Troy Kemp, Manager II Scientist and a long-time member of Pinto’s group, said she is truly concerned about members of her team having a balanced life. “She does her best not to contact me on the weekend, to really separate out the work itself.”

Kemp said he was recently talking with Pinto about his 5-month-old son, “just discussing how he’s growing and crazy right now. She really wants that communication with her staff, please be open we’re all here to help each other and move things through,” he said. “It’s just great. She is very interested, making sure that everything’s going well.”

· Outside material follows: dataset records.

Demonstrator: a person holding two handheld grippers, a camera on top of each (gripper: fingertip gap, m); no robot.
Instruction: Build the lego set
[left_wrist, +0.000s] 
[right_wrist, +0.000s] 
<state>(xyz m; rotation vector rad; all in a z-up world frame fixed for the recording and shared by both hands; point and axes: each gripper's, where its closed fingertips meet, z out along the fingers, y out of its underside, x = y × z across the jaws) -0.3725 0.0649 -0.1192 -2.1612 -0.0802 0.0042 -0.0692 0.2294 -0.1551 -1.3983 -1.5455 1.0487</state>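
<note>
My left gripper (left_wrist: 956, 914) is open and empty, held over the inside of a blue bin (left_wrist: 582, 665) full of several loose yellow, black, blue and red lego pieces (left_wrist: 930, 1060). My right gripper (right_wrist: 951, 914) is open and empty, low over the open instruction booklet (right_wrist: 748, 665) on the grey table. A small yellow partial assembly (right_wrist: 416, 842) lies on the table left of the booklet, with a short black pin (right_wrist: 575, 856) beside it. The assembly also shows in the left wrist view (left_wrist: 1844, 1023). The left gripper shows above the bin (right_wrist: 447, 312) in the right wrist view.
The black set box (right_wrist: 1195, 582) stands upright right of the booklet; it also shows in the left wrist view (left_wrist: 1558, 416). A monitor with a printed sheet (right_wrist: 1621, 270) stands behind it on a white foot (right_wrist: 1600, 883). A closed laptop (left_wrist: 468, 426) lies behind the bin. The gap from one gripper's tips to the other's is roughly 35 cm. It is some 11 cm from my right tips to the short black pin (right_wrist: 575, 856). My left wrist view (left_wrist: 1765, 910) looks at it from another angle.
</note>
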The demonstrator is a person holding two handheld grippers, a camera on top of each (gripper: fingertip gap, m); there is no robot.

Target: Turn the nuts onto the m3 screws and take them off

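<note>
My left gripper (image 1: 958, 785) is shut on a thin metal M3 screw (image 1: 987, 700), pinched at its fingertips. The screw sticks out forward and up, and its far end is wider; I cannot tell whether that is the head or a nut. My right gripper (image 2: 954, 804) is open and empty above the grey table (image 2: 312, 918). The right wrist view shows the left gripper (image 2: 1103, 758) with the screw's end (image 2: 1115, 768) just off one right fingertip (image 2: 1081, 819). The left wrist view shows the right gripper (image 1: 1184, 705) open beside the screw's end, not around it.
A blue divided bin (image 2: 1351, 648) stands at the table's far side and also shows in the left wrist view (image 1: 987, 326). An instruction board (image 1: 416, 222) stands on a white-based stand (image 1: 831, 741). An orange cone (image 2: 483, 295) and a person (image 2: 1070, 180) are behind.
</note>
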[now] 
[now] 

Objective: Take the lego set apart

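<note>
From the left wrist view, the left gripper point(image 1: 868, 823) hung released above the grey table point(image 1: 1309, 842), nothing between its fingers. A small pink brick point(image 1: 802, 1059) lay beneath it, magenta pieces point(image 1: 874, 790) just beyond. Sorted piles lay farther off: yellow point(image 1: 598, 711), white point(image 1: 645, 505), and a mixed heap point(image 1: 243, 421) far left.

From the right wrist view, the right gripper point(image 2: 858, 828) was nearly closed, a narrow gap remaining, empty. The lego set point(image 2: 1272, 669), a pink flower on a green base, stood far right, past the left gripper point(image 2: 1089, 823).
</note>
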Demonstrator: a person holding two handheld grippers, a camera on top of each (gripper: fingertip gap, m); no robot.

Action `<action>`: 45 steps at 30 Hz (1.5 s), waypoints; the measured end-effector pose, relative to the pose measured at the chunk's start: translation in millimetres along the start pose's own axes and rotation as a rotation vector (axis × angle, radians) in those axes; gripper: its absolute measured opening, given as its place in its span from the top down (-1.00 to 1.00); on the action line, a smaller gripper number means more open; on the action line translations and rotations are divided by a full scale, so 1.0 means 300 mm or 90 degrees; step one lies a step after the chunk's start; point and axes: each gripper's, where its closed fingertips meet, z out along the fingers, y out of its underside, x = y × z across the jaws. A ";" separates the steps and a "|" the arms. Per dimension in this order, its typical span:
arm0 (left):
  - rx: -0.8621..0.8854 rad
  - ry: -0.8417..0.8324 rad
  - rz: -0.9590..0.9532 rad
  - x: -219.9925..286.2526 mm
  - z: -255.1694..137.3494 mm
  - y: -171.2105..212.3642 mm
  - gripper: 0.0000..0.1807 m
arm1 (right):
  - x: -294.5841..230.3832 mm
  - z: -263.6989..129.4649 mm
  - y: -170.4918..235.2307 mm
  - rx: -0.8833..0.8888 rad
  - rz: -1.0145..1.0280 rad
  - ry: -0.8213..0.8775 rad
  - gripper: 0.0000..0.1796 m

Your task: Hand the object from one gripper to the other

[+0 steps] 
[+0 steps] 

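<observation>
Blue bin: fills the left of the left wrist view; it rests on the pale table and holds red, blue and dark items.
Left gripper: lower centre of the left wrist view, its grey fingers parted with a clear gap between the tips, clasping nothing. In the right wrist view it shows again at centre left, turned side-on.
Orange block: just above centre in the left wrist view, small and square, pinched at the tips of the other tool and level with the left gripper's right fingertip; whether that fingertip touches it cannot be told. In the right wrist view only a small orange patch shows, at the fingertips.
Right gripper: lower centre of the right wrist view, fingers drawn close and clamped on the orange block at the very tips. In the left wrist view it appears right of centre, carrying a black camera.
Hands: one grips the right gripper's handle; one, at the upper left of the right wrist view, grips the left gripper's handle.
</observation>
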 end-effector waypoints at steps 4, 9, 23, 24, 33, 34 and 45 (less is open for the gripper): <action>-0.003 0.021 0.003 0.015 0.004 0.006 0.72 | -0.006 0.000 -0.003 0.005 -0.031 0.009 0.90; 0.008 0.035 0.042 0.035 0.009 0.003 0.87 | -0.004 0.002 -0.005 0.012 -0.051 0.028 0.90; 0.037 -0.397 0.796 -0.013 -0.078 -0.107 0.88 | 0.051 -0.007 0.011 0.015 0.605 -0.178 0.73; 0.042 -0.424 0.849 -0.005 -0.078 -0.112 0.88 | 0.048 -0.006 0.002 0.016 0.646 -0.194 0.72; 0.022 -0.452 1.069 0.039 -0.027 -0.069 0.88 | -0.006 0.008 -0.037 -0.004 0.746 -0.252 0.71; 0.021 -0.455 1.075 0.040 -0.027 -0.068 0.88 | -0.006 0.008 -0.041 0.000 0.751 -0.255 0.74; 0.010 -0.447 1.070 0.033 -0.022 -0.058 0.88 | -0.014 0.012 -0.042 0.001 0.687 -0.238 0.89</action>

Pinto is always on the lookout for new challenges and scientific opportunities to help people. “Ligia excels simultaneously in having a lot of initiative in trying to do new things and at the same time being a real team player,” Lowy said. It’s a trait that is ever-present in staff meetings and one-on-one discussions with her team.

“We bounce ideas off each other,” said Bo Park, Pinto’s administrative director. “It’s inspiring because she doesn’t limit things to just what we have now. She looks at what are our capabilities, and what are other places we can reach? She is constantly reaching to be better.”

Park, who joined the group in February 2021, said she feels like she has known Pinto for a long time: “It speaks to how down-to-earth she is. And she is really wise. When I started, she had me meet all the key players at FNL.”

“I counted how many people I met in a month and a half, and it was about 45 people. It was necessary and she saw that,” Park said. “I really appreciate that she thinks ahead. If I didn’t meet them—these key players—my job would have been harder. It helped so much.”

For now, Pinto’s group is back on location with laboratories at the Advanced Technology Research Facility and the NCI Campus adjacent to Fort Detrick. With the deadly pandemic still hovering, Pinto felt the workplace needed a bright touch.

“Flowers almost every week,” Park said. “Big bunches she puts in all these different vases, or if you’ve been away for a while, she’ll put them in your office. It lightens up the whole area.”

Pinto smiles: “Flowers give you some, I don’t know, happiness. It’s good to be surrounded by positivity and happiness.”